◆ Problem
From first line to last, copy the material below exactly.

◆ Recorded information

== Segment start ==

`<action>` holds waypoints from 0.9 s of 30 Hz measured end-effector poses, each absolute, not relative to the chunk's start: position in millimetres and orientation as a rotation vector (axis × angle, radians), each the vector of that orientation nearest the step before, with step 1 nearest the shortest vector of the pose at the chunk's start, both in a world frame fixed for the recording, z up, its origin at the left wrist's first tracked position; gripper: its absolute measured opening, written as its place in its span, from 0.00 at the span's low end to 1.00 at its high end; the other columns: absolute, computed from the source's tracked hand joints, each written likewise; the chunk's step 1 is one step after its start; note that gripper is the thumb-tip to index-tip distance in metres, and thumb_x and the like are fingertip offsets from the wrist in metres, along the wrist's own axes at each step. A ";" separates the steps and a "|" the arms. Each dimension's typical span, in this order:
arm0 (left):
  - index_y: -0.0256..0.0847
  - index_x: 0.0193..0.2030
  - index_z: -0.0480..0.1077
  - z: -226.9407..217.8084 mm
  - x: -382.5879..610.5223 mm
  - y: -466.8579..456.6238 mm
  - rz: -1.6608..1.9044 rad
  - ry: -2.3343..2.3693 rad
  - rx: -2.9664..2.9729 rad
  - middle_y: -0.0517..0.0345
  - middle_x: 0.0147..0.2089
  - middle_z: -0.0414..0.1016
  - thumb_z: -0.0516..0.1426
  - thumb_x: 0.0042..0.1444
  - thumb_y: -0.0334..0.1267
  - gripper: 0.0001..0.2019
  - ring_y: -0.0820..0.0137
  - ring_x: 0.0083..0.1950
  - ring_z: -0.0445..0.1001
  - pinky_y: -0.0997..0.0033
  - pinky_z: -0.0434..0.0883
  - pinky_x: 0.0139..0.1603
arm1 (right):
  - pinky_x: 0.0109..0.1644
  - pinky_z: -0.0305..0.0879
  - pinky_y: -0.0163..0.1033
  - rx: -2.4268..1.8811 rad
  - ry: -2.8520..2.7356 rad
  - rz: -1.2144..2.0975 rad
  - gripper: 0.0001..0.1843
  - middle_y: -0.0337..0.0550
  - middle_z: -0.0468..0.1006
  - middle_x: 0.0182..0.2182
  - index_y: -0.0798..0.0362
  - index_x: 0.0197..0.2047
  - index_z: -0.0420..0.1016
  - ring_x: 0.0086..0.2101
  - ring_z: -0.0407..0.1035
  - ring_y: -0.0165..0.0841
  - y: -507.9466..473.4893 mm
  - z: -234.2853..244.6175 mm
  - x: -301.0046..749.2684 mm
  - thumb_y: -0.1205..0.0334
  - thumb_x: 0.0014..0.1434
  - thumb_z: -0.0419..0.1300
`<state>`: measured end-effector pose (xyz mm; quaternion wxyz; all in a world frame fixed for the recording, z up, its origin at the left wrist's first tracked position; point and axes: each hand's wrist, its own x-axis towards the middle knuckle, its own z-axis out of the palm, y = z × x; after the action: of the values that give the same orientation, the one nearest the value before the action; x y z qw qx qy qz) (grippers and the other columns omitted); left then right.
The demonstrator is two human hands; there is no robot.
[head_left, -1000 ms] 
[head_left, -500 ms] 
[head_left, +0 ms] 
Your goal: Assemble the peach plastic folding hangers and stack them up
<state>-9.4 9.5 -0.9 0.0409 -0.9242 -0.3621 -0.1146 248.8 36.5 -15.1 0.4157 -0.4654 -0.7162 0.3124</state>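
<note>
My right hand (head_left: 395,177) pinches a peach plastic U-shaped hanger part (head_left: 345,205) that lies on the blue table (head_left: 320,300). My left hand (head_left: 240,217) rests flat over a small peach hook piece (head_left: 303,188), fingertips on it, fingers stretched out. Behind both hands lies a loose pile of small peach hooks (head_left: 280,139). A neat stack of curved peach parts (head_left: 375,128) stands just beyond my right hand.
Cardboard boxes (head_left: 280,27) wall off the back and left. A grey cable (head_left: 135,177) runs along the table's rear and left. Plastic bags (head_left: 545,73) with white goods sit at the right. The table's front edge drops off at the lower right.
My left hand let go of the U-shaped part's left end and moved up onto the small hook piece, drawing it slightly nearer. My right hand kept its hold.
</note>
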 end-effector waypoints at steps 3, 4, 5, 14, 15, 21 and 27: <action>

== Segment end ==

◆ Answer area
`<action>` holds waypoints from 0.9 s of 30 Hz measured end-effector poses, each absolute, not relative to the chunk's start: position in millimetres and orientation as a rotation vector (axis × angle, radians), each the vector of that orientation nearest the step before, with step 1 nearest the shortest vector of the pose at the chunk's start, both in a world frame fixed for the recording, z up, its origin at the left wrist's first tracked position; gripper: its absolute measured opening, written as its place in its span, from 0.00 at the span's low end to 1.00 at its high end; the other columns: absolute, computed from the source's tracked hand joints, each written likewise; the chunk's step 1 is one step after its start; note that gripper is the thumb-tip to index-tip distance in metres, and thumb_x and the like are fingertip offsets from the wrist in metres, along the wrist's own axes at each step. A ";" separates the steps and a "|" the arms. Each dimension's typical span, in this order:
arm0 (left):
  - index_y: -0.0256..0.0847
  - index_x: 0.0193..0.2030
  - index_z: -0.0480..0.1077
  - z: -226.9407..217.8084 mm
  - x: -382.5879..610.5223 mm
  - y: -466.8579..456.6238 mm
  - rz: -1.6608..1.9044 rad
  - ry: -2.3343..2.3693 rad
  - rx: -2.9664..2.9729 rad
  - middle_y: -0.0517..0.0345
  - middle_x: 0.0147..0.2089
  - middle_z: -0.0414..0.1016
  - thumb_z: -0.0516..0.1426
  - thumb_x: 0.0042..0.1444
  - thumb_y: -0.0334..0.1267
  - gripper: 0.0001..0.2019
  - ring_y: -0.0820..0.0137
  - ring_x: 0.0083..0.1950
  - ring_z: -0.0445..0.1001
  - pinky_y: -0.0997..0.0033
  - pinky_z: -0.0434..0.0883
  - pinky_x: 0.0139..0.1603
arm1 (right):
  - pinky_x: 0.0109..0.1644
  - pinky_z: -0.0305..0.0879
  - pinky_y: -0.0163..0.1033
  - rx: -2.4268..1.8811 rad
  - ry: -2.8520..2.7356 rad
  - rz: -1.2144..2.0975 rad
  - gripper: 0.0001..0.1843
  - middle_y: -0.0337..0.0550
  - middle_z: -0.0468..0.1006
  - middle_x: 0.0182..0.2182
  - index_y: -0.0798..0.0362
  - index_x: 0.0197..0.2047
  - index_z: -0.0420..0.1016
  - ring_x: 0.0086..0.2101
  - ring_z: -0.0407..0.1035
  - ring_y: -0.0165..0.0841
  - y: -507.9466..473.4893 mm
  - z: -234.2853..244.6175 mm
  - x: -301.0046..749.2684 mm
  - thumb_y: -0.1205..0.0334
  - thumb_x: 0.0014..0.1434
  - thumb_z: -0.0419..0.1300
`<state>`: measured end-effector pose (xyz mm; quaternion wxyz; all in a world frame fixed for the recording, z up, its origin at the left wrist's first tracked position; point and axes: each hand's wrist, its own x-axis towards the middle knuckle, its own z-axis out of the palm, y = z × x; after the action: of the values that give the same orientation, the one nearest the value before the action; x y z qw qx qy qz) (grippers and the other columns omitted); left then right.
The demonstrator is two human hands; there is no robot.
[head_left, -1000 ms] 
[head_left, -500 ms] 
[head_left, +0 ms] 
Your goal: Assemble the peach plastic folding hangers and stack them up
<state>-9.4 9.5 -0.9 0.0409 -0.9242 -0.3621 -0.1146 248.8 36.5 -15.1 0.4157 -0.4654 -0.7162 0.3124</state>
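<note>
My right hand (head_left: 395,177) pinches a peach plastic U-shaped hanger part (head_left: 345,205) that lies on the blue table (head_left: 320,300). My left hand (head_left: 240,217) rests flat over a small peach hook piece (head_left: 303,188), fingertips on it, fingers stretched out. Behind both hands lies a loose pile of small peach hooks (head_left: 280,139). A neat stack of curved peach parts (head_left: 375,128) stands just beyond my right hand.
Cardboard boxes (head_left: 280,27) wall off the back and left. A grey cable (head_left: 135,177) runs along the table's rear and left. Plastic bags (head_left: 545,73) with white goods sit at the right. The table's front edge drops off at the lower right.
My left hand let go of the U-shaped part's left end and moved up onto the small hook piece, drawing it slightly nearer. My right hand kept its hold.
</note>
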 end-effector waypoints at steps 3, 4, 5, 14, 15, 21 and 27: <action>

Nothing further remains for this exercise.